What is being asked:
When you transcribe the listing that follows, keep every line exact and omit the pictures.

Raw data:
⟨
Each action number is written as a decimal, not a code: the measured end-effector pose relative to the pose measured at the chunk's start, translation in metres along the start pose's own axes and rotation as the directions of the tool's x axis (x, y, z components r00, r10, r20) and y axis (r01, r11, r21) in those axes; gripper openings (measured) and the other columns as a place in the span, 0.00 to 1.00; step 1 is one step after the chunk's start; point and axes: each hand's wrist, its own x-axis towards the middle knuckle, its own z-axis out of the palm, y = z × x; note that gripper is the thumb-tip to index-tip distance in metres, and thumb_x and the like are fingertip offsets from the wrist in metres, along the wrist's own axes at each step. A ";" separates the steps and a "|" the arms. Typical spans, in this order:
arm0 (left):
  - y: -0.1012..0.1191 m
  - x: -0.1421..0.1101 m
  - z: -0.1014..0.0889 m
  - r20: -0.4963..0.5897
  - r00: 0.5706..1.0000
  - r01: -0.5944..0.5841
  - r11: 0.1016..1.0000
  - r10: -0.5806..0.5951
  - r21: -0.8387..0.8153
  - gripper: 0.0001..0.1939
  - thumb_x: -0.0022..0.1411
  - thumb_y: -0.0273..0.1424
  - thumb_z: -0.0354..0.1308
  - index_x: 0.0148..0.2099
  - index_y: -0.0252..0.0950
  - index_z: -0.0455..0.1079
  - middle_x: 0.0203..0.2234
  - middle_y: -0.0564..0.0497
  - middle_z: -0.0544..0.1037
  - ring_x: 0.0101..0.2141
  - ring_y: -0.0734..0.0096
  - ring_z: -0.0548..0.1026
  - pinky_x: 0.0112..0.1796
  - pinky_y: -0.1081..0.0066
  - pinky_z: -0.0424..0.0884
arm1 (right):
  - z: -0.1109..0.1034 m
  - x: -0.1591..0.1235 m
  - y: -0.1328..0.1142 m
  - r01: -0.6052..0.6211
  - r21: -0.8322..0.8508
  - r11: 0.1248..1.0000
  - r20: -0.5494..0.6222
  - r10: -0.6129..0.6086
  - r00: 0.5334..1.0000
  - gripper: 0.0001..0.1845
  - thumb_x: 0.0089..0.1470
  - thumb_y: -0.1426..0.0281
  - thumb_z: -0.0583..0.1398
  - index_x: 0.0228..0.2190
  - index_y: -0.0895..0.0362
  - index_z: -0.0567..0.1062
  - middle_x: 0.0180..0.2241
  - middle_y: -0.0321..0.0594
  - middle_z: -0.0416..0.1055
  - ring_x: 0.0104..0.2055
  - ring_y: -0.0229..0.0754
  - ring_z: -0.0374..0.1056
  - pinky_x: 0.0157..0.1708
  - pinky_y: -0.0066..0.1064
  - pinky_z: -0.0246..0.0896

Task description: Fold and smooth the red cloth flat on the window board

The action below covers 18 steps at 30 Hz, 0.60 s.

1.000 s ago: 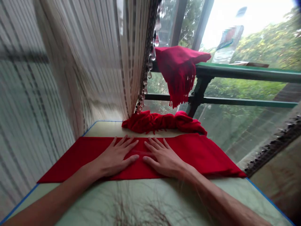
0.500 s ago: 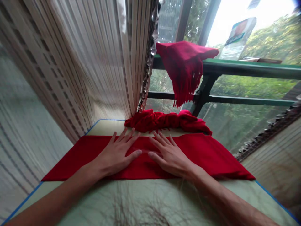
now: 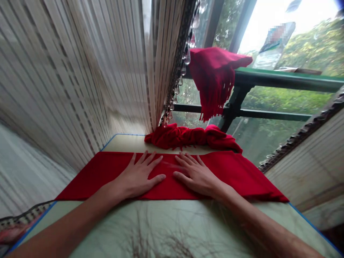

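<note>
A long red cloth (image 3: 236, 175), folded into a flat band, lies across a pale green table (image 3: 172, 233). My left hand (image 3: 137, 176) rests flat on the middle of the band with its fingers spread. Just to its right, my right hand (image 3: 197, 175) also lies flat on the cloth, fingers apart. The two thumbs point toward each other with a small gap between them. Neither hand holds anything.
A crumpled red fringed scarf (image 3: 188, 137) lies at the table's far edge. Another red fringed scarf (image 3: 213, 77) hangs over a green railing (image 3: 290, 80) by the window. A beaded string curtain (image 3: 94, 82) hangs at the left, another curtain (image 3: 309, 157) at the right.
Both hands have stayed flat on the red band, shifting very slightly. The camera has turned a little, so the curtains now fill more of both sides.
</note>
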 end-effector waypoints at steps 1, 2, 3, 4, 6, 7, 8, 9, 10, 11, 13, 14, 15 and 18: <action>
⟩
Response:
Each action number is written as a decimal, not a code: the measured end-effector pose relative to the pose measured at the chunk's start, translation in metres along the start pose's own axes and rotation as the directions of the tool's x axis (x, y, z components r00, r10, r20) and y axis (r01, r11, r21) in those axes; gripper openings (measured) and the other columns as a place in the span, 0.00 to 1.00; step 1 is one step after the chunk's start; point and axes: each hand's wrist, its own x-axis towards the middle knuckle, its own z-axis out of the palm, y = z × x; note that gripper is the thumb-tip to index-tip distance in metres, and thumb_x and the like are fingertip offsets from the wrist in metres, along the wrist's own axes at each step. A ";" separates the steps and a "|" the arms. Typical spans, in this order:
arm0 (left):
  - y: -0.1012..0.1191 m
  - x: -0.1421..0.1101 m
  - z: -0.1014..0.0889 m
  - r20: -0.4963..0.5897
  - r00: 0.5706..1.0000
  - r01: -0.5944..0.5841
  - r11: 0.1016..1.0000
  - r10: -0.5806..0.5951
  - r21: -0.8387..0.8153
  - gripper: 0.0001..0.1939
  - thumb_x: -0.0022..0.1411
  - thumb_y: -0.0273..0.1424
  - thumb_z: -0.0354..0.1308
  - index_x: 0.0148..0.2099
  - index_y: -0.0252..0.0950
  - index_z: -0.0455..0.1079
  - middle_x: 0.0203..0.2234
  - middle_y: -0.0564..0.0497
  - middle_z: -0.0544..0.1037
  - ring_x: 0.0101..0.2141
  - ring_y: -0.0734..0.0096
  - ring_z: -0.0548..0.1026
  - pinky_x: 0.0112..0.1796
  - pinky_y: -0.1081..0.0066
  - pinky_z: -0.0424..0.0884
arm1 (right):
  - z: -0.1109..0.1034 m
  - x: -0.1591..0.1235 m
  - y: -0.1328..0.1142 m
  - r01: -0.6052..0.6211
  - r21: -0.8322..0.8508
  - r11: 0.1248..1.0000
  - r20: -0.5494..0.6222
  - r10: -0.6129..0.6086
  - r00: 0.5334..1.0000
  - gripper: 0.0001..0.1845
  - thumb_x: 0.0089..0.1470
  - thumb_y: -0.1426..0.0281
  - thumb_z: -0.0583..0.1398
  - index_x: 0.0228..0.2190
  - index_y: -0.0895..0.0362
  - index_z: -0.0567..0.1062
  - middle_x: 0.0180..0.2241
  - middle_y: -0.0321..0.0594
  - middle_z: -0.0416..0.1055
  - ring_x: 0.0104..0.2055
  - ring_y: -0.0229..0.0754
  - ring_z: -0.0374..0.1056
  - pinky_x: 0.0157..0.1708
  - pinky_y: -0.0066..0.1064
  - pinky_z: -0.0246..0.0896

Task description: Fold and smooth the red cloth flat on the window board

The action below covers 18 steps at 30 Hz, 0.60 s.

1.000 s ago: 
0.500 s ago: 
now: 

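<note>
A long red cloth (image 3: 236, 175), folded into a flat band, lies across a pale green table (image 3: 172, 233). My left hand (image 3: 137, 176) rests flat on the middle of the band with its fingers spread. Just to its right, my right hand (image 3: 197, 175) also lies flat on the cloth, fingers apart. The two thumbs point toward each other with a small gap between them. Neither hand holds anything.
A crumpled red fringed scarf (image 3: 188, 137) lies at the table's far edge. Another red fringed scarf (image 3: 213, 77) hangs over a green railing (image 3: 290, 80) by the window. A beaded string curtain (image 3: 94, 82) hangs at the left, another curtain (image 3: 309, 157) at the right.
Both hands have stayed flat on the red band, shifting very slightly. The camera has turned a little, so the curtains now fill more of both sides.
</note>
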 end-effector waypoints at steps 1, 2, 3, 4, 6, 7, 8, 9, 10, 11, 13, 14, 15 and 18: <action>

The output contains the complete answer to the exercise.